Published : May 16, 2021 06:00 IST
The all-important question in thepandemic that has wrapped the world in its grip for over a year has been this: how many people have actually died from COVID-19? The answer to that, alas, appears to be, in the immortal words of Bob Dylan, “blowin’ in the wind”.
A measure of how unreliable the death toll has been is proved by the fact that there is probably not a single government in the world whose official toll can be relied upon with a degree of confidence. Even in advanced countries such as the United States and Japan, the official toll is reckoned to deviate significantly from reality. This is not just because of governments’ suppression of facts. Instead, these have arisen from a complex array of factors. The most notable aspect of the COVID-19 pandemic has been its sudden and fierce impact, which has caused a massive and sudden spurt in casualties that health-reporting systems have been unable to cope with.
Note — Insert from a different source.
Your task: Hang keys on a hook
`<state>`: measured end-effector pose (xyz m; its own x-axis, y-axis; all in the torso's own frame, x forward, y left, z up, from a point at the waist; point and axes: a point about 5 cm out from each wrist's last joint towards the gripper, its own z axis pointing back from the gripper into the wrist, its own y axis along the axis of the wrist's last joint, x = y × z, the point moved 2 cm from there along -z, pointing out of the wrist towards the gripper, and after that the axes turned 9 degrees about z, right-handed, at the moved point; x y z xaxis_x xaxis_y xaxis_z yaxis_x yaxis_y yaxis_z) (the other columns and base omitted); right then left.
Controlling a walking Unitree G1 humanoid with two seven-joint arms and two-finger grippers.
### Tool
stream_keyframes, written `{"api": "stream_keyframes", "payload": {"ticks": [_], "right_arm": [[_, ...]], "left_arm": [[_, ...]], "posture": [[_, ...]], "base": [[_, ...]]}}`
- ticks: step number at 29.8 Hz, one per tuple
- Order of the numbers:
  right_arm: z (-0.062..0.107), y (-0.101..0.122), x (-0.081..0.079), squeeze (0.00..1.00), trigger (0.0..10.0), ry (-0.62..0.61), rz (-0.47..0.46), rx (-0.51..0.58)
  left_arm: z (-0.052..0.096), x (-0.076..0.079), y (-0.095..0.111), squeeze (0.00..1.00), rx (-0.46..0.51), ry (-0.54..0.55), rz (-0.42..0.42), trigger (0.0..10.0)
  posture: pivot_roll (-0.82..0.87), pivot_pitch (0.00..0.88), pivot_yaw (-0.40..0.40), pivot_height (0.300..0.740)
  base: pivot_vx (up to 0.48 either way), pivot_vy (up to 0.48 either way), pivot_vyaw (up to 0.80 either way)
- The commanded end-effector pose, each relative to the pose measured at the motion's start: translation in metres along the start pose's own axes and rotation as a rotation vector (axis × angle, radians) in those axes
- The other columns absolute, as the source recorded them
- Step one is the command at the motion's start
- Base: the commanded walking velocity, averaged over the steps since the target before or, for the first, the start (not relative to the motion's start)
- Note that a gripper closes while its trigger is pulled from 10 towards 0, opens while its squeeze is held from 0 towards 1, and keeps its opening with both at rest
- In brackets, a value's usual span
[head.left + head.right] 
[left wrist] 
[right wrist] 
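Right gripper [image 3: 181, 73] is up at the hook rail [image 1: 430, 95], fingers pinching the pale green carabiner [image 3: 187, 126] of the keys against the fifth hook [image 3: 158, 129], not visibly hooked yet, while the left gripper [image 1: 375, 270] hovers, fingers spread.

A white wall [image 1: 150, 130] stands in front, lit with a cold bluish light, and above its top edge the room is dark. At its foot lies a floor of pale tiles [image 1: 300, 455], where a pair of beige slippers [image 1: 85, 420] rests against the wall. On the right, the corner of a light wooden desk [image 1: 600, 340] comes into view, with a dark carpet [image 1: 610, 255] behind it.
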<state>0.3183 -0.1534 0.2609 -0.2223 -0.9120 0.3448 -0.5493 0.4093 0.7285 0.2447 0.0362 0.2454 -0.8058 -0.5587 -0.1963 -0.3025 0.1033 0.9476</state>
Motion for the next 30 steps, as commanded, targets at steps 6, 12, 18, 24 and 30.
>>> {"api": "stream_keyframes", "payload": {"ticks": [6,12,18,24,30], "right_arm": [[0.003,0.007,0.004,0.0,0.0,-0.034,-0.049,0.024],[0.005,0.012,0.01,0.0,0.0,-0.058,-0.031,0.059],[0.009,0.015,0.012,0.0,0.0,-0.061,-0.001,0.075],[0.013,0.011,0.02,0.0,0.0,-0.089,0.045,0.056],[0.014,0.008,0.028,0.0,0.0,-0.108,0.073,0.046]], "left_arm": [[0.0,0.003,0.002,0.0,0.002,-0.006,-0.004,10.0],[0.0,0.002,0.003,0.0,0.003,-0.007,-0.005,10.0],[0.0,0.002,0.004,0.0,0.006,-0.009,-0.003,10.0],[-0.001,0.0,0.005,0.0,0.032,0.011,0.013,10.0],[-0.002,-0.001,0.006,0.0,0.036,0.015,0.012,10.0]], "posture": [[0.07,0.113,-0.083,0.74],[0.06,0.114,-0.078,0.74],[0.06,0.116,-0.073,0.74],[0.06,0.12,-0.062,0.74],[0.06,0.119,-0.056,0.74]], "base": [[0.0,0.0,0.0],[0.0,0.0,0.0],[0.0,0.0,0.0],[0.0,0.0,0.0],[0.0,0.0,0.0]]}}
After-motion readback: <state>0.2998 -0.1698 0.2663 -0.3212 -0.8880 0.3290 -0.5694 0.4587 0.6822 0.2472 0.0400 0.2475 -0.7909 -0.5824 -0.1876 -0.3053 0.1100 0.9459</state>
A recent report released by the Institute for Health Metrics and Evaluation (IHME), based at the University of Washington in Seattle, the U.S., provides an estimate of the casualties. Using an updated methodology to assess “excess deaths” , the IHME estimates that nearly seven million people have died worldwide as direct victims of the virus. This is about double the number of casualties reported on the basis of official or verifiable sources.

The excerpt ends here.